For all of the success these freshmen have had, the group did not get off to the easiest of starts. Nelson called them a bunch of opposites, with “eight different heads, eight ways of playing, and eight ways of thinking.” She said, and Cuchran immediately agreed, that the first trip of the spring season was the coming-together moment for the group.

“We got back at midnight and we were all so sad, we were like ‘we have so much work to do, we have school tomorrow,’” said Nelson. “We were all at Lisa’s, which if you don’t know is like the little diner on campus, and we were all sitting there so sad. But we were like ‘we’re doing it together, and that’s all that matters. We’re all going to get through this together.’ I think that was really the clicking point for us, when we realized we were all in this together.”

It’s not the only time the team has dealt with tough scheduling and academics colliding. Against Illinois, the mid-week doubleheader caused headaches for players getting to and from the game. According to Drohan, Rudd had to sprint from class to make a video session, another player had to leave midway through to make a class of her own and a third player was late to the game itself thanks to a coinciding lecture.

The freshmen knew what they signed up for, though, when they chose to attend Northwestern. Jokingly lowering her voice (“I know they’d give me a smirk if they heard!”), Nelson raved about the staff: “They are unlike any coaches I’ve had before and any other coaches I saw during my recruiting process...and now we’re here and they haven’t changed anything. They make you feel so important every day.”

Clearly the approach has worked: Drohan has another top-25 recruiting class, including the nation’s tenth-ranked prospect, pitcher Sydney Supple, arriving in Evanston this fall.

Drohan said she sells Northwestern to recruits by emphasizing the school’s prestigious academic environment and post-graduation success in players’ job placements as well as the consistent success of the program.
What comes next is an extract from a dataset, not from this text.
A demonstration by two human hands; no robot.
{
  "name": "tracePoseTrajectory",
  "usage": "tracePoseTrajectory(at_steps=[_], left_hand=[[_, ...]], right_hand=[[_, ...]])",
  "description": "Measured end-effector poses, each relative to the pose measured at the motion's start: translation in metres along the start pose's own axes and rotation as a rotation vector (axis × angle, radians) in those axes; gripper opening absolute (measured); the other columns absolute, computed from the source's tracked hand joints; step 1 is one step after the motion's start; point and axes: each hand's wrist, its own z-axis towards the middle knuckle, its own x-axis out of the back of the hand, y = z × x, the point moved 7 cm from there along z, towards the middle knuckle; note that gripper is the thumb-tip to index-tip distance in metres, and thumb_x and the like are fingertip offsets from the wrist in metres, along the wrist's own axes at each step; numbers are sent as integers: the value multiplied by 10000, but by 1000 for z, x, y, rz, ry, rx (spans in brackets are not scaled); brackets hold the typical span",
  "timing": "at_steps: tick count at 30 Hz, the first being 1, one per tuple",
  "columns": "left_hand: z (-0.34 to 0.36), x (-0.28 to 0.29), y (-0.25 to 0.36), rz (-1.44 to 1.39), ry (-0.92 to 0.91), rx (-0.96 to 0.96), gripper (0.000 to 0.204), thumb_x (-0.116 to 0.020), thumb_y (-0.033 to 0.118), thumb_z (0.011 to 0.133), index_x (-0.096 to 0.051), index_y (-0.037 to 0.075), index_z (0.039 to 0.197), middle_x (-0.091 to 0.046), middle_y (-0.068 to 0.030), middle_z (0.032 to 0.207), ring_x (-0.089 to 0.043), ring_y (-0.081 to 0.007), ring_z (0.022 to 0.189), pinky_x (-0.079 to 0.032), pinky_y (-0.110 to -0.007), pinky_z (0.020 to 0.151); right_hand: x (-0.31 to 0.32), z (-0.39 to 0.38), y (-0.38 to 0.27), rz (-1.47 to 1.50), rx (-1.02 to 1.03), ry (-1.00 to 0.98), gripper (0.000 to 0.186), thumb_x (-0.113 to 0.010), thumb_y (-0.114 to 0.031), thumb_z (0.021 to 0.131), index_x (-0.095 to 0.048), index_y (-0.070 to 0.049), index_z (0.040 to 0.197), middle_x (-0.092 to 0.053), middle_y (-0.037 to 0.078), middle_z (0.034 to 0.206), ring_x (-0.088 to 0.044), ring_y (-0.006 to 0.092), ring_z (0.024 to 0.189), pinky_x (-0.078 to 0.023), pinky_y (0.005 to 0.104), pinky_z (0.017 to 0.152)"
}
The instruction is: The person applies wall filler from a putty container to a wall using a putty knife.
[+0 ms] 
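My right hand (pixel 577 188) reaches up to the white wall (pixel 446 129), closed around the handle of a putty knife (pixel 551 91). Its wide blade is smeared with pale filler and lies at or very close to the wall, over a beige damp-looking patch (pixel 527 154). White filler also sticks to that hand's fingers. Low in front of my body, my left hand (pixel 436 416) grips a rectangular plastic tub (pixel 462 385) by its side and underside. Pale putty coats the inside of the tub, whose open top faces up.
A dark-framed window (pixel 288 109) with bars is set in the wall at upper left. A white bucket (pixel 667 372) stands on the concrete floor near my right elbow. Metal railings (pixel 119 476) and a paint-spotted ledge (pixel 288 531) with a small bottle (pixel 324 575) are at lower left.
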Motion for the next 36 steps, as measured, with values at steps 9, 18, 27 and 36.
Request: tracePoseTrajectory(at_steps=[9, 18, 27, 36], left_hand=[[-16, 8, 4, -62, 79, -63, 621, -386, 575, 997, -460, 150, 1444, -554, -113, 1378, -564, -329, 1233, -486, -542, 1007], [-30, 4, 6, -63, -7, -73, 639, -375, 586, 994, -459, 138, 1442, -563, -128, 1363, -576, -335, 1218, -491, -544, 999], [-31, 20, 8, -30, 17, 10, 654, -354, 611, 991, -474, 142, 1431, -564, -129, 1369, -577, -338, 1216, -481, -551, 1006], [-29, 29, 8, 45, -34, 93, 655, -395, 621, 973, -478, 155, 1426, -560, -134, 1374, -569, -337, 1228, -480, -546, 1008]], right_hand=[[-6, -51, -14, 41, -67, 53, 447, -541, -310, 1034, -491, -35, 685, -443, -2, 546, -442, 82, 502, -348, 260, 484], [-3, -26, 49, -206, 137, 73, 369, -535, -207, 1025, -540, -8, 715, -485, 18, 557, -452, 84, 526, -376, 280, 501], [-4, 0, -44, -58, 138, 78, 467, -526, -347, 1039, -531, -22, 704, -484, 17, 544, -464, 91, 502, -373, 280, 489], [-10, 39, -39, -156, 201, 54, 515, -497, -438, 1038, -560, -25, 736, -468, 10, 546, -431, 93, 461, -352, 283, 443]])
“I believe in this place,” she said. “You don’t have to compromise anything: you’re competing for a Big Ten championship, you’re competing for national championships, so I think there are a few schools across the country who can really offer both of those things and not compromise either.”


Despite a setback in the final series of the regular season last weekend against Minnesota, all of the goals the Wildcats have for 2019 are ahead of them.

First, they’ll gun for a rare Big Ten Tournament crown, with that quest beginning this Friday at 3:30 pm CT against either Penn State or Indiana. Regardless of that outcome, though, Northwestern will have a chance, with their newfound ace pitcher and lineup depth, to make some noise in the NCAA Tournament.

The success of the freshman class is undoubtedly what has taken the Wildcats to the next level during this record-breaking regular season. But Maeve Nelson and co. will continue to rely on the veterans surrounding them, who experienced the pain of losses to the Golden Gophers in the Big Ten Championship and Georgia in the regional final last year, to guide the way forward.

“We just need to follow them like little ducks,” Nelson said. “They’ll keep doing what they’re doing, and that will reciprocate to the rest of the freshmen and the rest of the team.”

If that reciprocation works the way it has all year, the Wildcats will find themselves playing deep into May.